4.16 A large part of the maintenance cost in painting marine structures is in the application. Much research has been done on application techniques over the last few years, but AMSTAC believes that further research is needed. Anything which can lead to better surface preparation or better application of the coating will be worth the cost, because even the best coatings will not last

if they are improperly applied. Research could usefully be done on improved techniques for mixing ingredients at the spray head. However, the equip­ ment required is expensive and applications companies will not invest in these systems unless contracts of significant size are likely to be available.

4.17 Investment in research in the corrosion and biological fouling areas would probably save a substantial annual sum in maintenance of deteriorat­ ing structures, but it would be unlikely to increase the industry base in Australia significantly. New technology would most likely be licensed for

overseas use rather than involve increased production in Australia for the overseas market. Nevertheless, AMSTAC considers that the likelihood of considerable savings in maintenance and replacement costs warrants increased research in this area, especially in relation to the protection of

structures and equipment deployed in tropical waters.

4.18 On the seismic equipment side AMSTAC has discovered that most imported equipment supplied by Australian distributors is also serviced in Australia. However, when sections of large seismic towed arrays are badly damaged they are discarded and replacement sections are air-freighted from overseas. The maintenance work involved with these large arrays would be


worth several million dollars annually. However, the facilities required to repair and maintain these sections are very specialised and unless con­ tinuous work is available the establishment of a repair facility is probably not economically feasible. There are companies in Australia with the expertise to establish such a facility and provide this kind of service and, particularly if there should be an increase in oil and gas exploration, these companies should be encouraged to expand into this area.


4.19 With shrinking tonnages from many of the world's fisheries and the growing world demand for fish products, one obvious way to turn is to controlled production. Projections by the United Nations Food and Agricul­ ture Organization to the end of the century are for a tenfold growth in world aquaculture production. Throughout the world a significant amount of aquaculture is currently being done in the sea (mariculture) or in saltwater lakes (mainly micro-algal culture). Australia has some expertise in the mariculture of oysters, pearl oysters, mussels and abalone and work is being done on prawns, flatfish and barramundi. There is also a pilot plant in Western Australia for producing the food additive beta-carotene from a unicellular alga (dunaliella). The group concerned is developing techniques that may be transferable to other micro-algal culture projects.

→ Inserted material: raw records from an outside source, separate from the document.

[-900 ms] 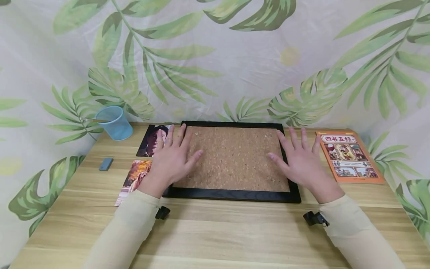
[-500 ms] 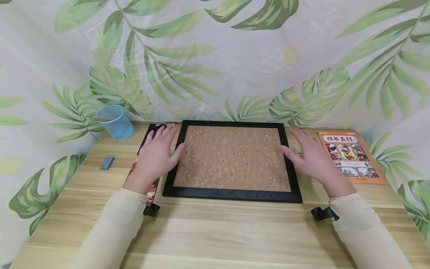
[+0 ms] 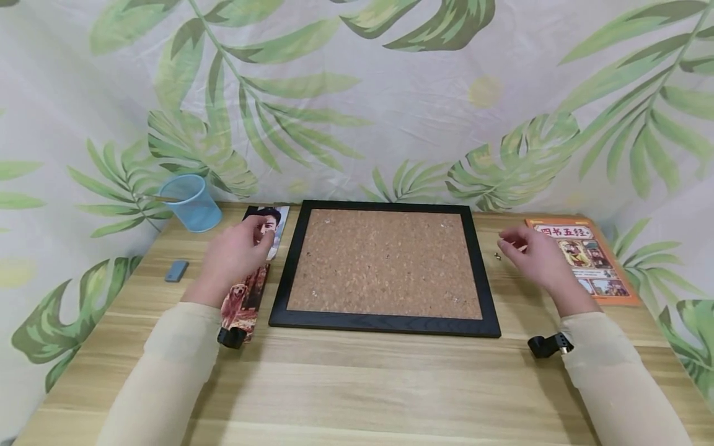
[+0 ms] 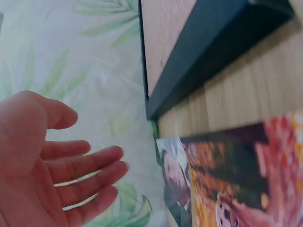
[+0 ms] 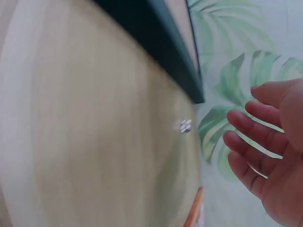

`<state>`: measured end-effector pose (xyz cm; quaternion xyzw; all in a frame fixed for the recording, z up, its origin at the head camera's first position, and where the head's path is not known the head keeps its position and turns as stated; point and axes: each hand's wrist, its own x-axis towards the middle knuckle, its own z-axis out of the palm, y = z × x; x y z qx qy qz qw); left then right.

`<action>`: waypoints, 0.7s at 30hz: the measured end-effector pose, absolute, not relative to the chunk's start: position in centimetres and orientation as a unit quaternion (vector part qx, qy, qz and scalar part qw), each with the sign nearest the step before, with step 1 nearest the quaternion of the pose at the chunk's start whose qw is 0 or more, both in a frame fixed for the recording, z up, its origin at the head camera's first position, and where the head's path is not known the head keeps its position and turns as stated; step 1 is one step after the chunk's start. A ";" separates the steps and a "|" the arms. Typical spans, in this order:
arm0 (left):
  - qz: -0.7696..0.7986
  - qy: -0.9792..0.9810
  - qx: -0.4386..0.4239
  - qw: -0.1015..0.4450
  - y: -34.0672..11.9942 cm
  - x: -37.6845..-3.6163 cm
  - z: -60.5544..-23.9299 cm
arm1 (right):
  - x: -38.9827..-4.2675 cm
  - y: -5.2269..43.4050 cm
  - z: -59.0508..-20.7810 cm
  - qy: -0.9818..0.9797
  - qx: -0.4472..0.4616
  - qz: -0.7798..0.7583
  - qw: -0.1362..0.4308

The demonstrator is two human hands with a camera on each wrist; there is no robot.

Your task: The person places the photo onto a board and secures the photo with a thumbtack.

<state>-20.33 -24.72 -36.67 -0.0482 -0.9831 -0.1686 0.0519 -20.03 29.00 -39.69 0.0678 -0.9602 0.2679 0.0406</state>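
A cork board (image 3: 385, 263) in a black frame lies flat near the back of the table. My left hand (image 3: 231, 257) hovers over two photos left of it, holding nothing, with fingers relaxed. One is a portrait photo (image 3: 279, 217), partly hidden by the hand; the other is a dog photo (image 3: 237, 303). Right of the board, my right hand (image 3: 538, 257) is raised in front of the book, its fingers loosely bent and free of any object. A few small shiny metal pieces (image 3: 498, 256) lie near its fingertips; their kind is too small to tell.
An orange comic-style book (image 3: 605, 288) lies at the right. A blue cup (image 3: 195, 207) with a thin stick in it stands at the back left, and a small blue-grey block (image 3: 176, 271) is in front of it. Patterned cloth (image 3: 390, 111) hangs behind the table.
Both hands have moved outward, off the board and away from each other. Their fingers, spread straight earlier, are now more bent. The board and the other things stay in place.
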 end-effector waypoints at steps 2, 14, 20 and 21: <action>-0.163 -0.986 -0.040 0.023 -25.4 -20.8 -36.9 | -20.3 29.3 -40.5 -0.963 0.072 0.258 0.031; -0.124 -0.988 0.022 -0.089 -28.5 -23.2 -39.6 | -21.7 29.7 -42.1 -0.972 0.066 0.227 -0.006; -0.111 -0.988 0.031 -0.104 -28.7 -24.0 -40.2 | -22.2 29.5 -42.5 -0.975 0.064 0.211 -0.002; -0.114 -0.987 0.033 -0.108 -28.7 -24.0 -40.3 | -22.3 29.5 -42.6 -0.976 0.066 0.209 -0.001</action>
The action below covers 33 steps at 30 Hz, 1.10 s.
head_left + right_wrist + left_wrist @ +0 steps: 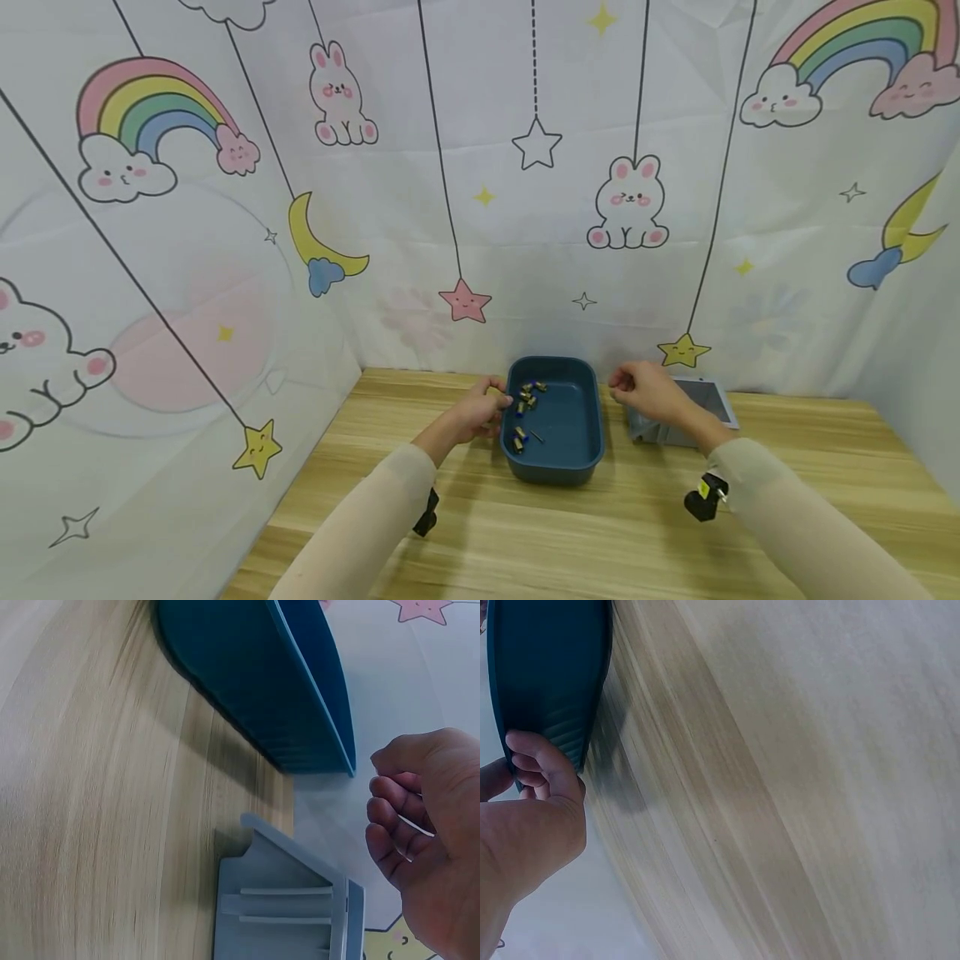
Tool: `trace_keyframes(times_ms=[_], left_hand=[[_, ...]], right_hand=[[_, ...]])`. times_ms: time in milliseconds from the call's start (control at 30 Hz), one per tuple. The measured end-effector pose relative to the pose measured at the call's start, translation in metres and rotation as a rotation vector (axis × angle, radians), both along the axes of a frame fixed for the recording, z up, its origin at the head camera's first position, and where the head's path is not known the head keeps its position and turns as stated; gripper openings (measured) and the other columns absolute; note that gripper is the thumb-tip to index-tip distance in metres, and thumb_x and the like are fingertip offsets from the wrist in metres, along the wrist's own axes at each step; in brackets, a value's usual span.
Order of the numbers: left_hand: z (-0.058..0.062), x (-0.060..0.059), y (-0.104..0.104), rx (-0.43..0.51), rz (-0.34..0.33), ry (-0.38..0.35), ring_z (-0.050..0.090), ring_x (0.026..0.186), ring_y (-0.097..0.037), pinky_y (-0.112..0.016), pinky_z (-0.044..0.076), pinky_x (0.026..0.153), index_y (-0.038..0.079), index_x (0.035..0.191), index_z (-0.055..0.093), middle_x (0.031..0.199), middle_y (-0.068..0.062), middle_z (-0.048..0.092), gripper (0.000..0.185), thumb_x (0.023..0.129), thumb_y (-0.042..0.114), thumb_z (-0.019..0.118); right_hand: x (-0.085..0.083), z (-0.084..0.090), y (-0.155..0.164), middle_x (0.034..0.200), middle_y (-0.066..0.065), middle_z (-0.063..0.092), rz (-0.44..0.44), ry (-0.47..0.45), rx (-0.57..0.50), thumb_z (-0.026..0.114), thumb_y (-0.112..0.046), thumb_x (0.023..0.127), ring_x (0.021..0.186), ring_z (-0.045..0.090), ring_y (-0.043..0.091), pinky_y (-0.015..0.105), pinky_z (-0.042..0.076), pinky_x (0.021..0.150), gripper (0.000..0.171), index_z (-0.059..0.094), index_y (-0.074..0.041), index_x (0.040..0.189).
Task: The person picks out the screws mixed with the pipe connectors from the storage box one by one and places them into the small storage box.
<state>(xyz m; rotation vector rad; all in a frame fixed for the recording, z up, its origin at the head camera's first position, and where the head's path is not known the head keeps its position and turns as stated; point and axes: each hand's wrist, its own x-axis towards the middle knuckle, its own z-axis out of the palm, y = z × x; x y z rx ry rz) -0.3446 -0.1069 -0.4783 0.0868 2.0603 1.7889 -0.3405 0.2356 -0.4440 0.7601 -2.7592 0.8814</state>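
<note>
A dark blue plastic bin (558,475) stands at the back middle of the wooden table, with several small brass fittings (527,397) in its left half. My left hand (480,410) is at the bin's left rim, fingers curled against the bin wall (547,667); the left wrist view shows the left hand (536,817) touching that wall. My right hand (647,392) hovers between the bin and a grey box (708,398), fingers curled. In the right wrist view a thin pale pin (416,826) lies across the curled fingers of my right hand (424,847), above the grey box (277,907).
A cartoon-print cloth (465,208) closes off the back and left sides right behind the bin. Bare wooden tabletop (570,542) stretches toward me. Black wrist cameras (703,500) hang under both forearms.
</note>
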Motion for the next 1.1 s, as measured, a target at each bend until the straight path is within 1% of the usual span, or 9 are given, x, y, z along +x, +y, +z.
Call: trace_keyframes(times_ms=[167,233,333,567,833,1100], left_hand=[[-0.001,-0.001,-0.001,0.002,-0.004,-0.001,0.054,0.068,-0.016,-0.031,0.045,0.063,0.009,0.137,0.041,0.087,-0.008,0.06,0.03,0.11,0.014,0.053],[-0.001,-0.001,-0.001,0.0,-0.005,0.0,0.054,0.068,-0.015,-0.03,0.045,0.063,0.009,0.137,0.041,0.087,-0.008,0.061,0.03,0.111,0.014,0.053],[-0.001,-0.001,-0.002,0.0,-0.005,0.001,0.054,0.067,-0.015,-0.03,0.045,0.062,0.009,0.137,0.041,0.088,-0.009,0.062,0.03,0.111,0.015,0.053],[0.0,-0.001,-0.001,-0.003,-0.008,0.003,0.057,0.069,-0.015,-0.029,0.046,0.063,0.007,0.139,0.04,0.09,-0.01,0.064,0.032,0.111,0.015,0.053],[-0.001,-0.001,0.0,-0.002,-0.003,0.003,0.057,0.069,-0.015,-0.029,0.046,0.062,0.008,0.14,0.04,0.092,-0.011,0.065,0.033,0.11,0.015,0.054],[0.0,0.0,0.0,0.001,0.006,-0.003,0.057,0.069,-0.015,-0.029,0.047,0.061,0.008,0.138,0.041,0.091,-0.011,0.064,0.032,0.11,0.014,0.054]], right_hand=[[-0.002,-0.003,-0.005,0.081,0.001,0.068,0.016,0.026,0.0,0.075,-0.004,0.091,0.075,0.062,0.014,0.032,0.054,0.068,0.006,0.071,-0.001,0.092],[-0.002,-0.004,-0.008,0.081,0.001,0.067,0.022,0.024,-0.008,0.075,-0.003,0.09,0.075,0.062,0.014,0.031,0.054,0.068,0.005,0.071,-0.001,0.092],[-0.002,-0.007,-0.012,0.082,0.002,0.067,0.041,0.014,-0.019,0.073,-0.001,0.09,0.075,0.062,0.014,0.031,0.054,0.067,0.004,0.07,-0.002,0.092],[-0.002,-0.01,-0.023,0.082,0.0,0.067,0.036,-0.006,-0.018,0.076,-0.002,0.091,0.075,0.061,0.012,0.03,0.054,0.068,0.006,0.07,-0.005,0.092],[0.0,-0.009,-0.031,0.083,-0.001,0.067,0.056,-0.034,-0.014,0.076,-0.002,0.093,0.075,0.061,0.012,0.03,0.054,0.068,0.006,0.071,-0.005,0.095],[0.002,-0.008,-0.038,0.084,-0.001,0.068,0.07,-0.029,-0.022,0.076,-0.002,0.092,0.077,0.062,0.012,0.031,0.055,0.069,0.005,0.072,-0.004,0.094]])
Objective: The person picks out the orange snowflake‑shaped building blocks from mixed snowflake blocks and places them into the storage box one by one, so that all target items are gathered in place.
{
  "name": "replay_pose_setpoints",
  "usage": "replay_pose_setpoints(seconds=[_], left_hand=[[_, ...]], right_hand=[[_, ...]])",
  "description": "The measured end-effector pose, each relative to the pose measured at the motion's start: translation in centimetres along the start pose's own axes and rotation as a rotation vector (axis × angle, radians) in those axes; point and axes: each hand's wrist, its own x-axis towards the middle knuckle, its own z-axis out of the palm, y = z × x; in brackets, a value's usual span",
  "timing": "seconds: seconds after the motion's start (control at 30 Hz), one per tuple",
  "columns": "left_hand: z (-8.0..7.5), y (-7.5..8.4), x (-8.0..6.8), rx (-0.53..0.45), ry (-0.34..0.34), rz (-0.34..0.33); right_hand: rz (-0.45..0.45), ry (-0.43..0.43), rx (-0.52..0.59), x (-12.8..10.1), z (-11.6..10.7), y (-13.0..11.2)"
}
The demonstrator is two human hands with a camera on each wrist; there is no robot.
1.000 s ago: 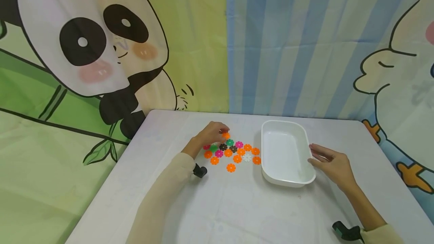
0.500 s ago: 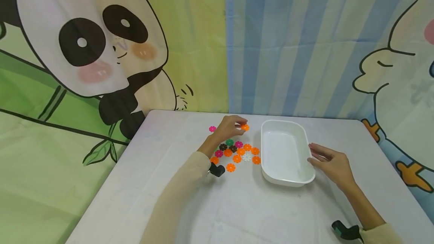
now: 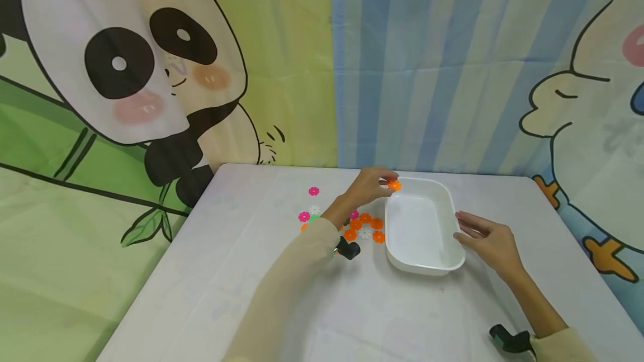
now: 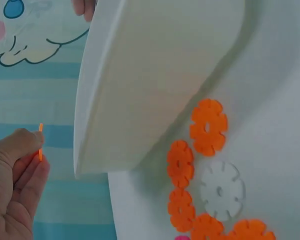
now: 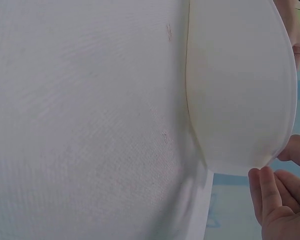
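My left hand (image 3: pixel 386 182) pinches an orange flower-shaped disc (image 3: pixel 394 185) just above the back left corner of the white tray (image 3: pixel 424 264). In the left wrist view the disc (image 4: pixel 40 142) shows edge-on between thumb and finger, beside the tray's wall (image 4: pixel 155 80). A cluster of flower discs (image 3: pixel 363 227), mostly orange, lies on the white table left of the tray, partly hidden by my left forearm. My right hand (image 3: pixel 470 229) rests with relaxed fingers against the tray's right rim. In the right wrist view its fingertips (image 5: pixel 272 197) lie beside the tray (image 5: pixel 240 85). Nothing lies inside the tray.
A pink disc (image 3: pixel 314 190) lies alone farther back, with a white disc (image 3: pixel 314 209) and another pink disc (image 3: pixel 304 216) near it. Orange discs (image 4: pixel 208 126) and a white disc (image 4: pixel 221 189) sit close under the tray's side. A cartoon cloth backdrop (image 3: pixel 151 71) hangs behind the table.
My left hand lifted the orange disc from the cluster and carried it right, up to the tray's back left corner. The right hand stayed at the tray's rim.
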Motion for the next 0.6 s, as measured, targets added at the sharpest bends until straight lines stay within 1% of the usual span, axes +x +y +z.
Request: replay_pose_setpoints(seconds=[0.17, 0.33, 0.47, 0.6], left_hand=[[1.2, 1.9, 2.1, 0.018, -0.024, 0.001], [3.2, 3.3, 3.9, 0.034, -0.026, 0.039], [4.9, 4.2, 4.7, 0.023, -0.006, 0.055], [6.5, 4.4, 5.0, 0.04, -0.002, 0.027]], right_hand=[[0.0, 0.001, 0.011, 0.0, 0.0, 0.0], [0.019, -0.017, 0.022, 0.0, -0.1, 0.2], [0.031, -0.027, 0.019, 0.2, 0.0, 0.4], [0.035, -0.026, 0.024, 0.2, 0.1, 0.3]])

4.20 However, whilst the culture of bivalve molluscs has been undertaken for many years, commercial mariculture of other organisms is in its infancy in Australia and economic production is possibly five years away. There is also considerable competition on the world market in this area from several Asian countries. It may be unrealistic for Australia to attempt to compete on the world market generally as mariculture can be economically undertaken on a 'high labour — low technology' basis in cheap labour areas. The best approach might be to plan an industry designed to satisfy domestic demand initially, with a view to expansion into specialist, high quality areas of the overseas market at a later date.

4.21 AMSTAC believes that the production and marketing prospects of mariculture for Australia should be investigated, and an assessment should be made of potential culture sites and the species most suitable to them. The Department of Primary Industry could consider this. AMSTAC hopes that the current transfer to industry of cultivation techniques being carried out in State government research facilities will continue to receive support.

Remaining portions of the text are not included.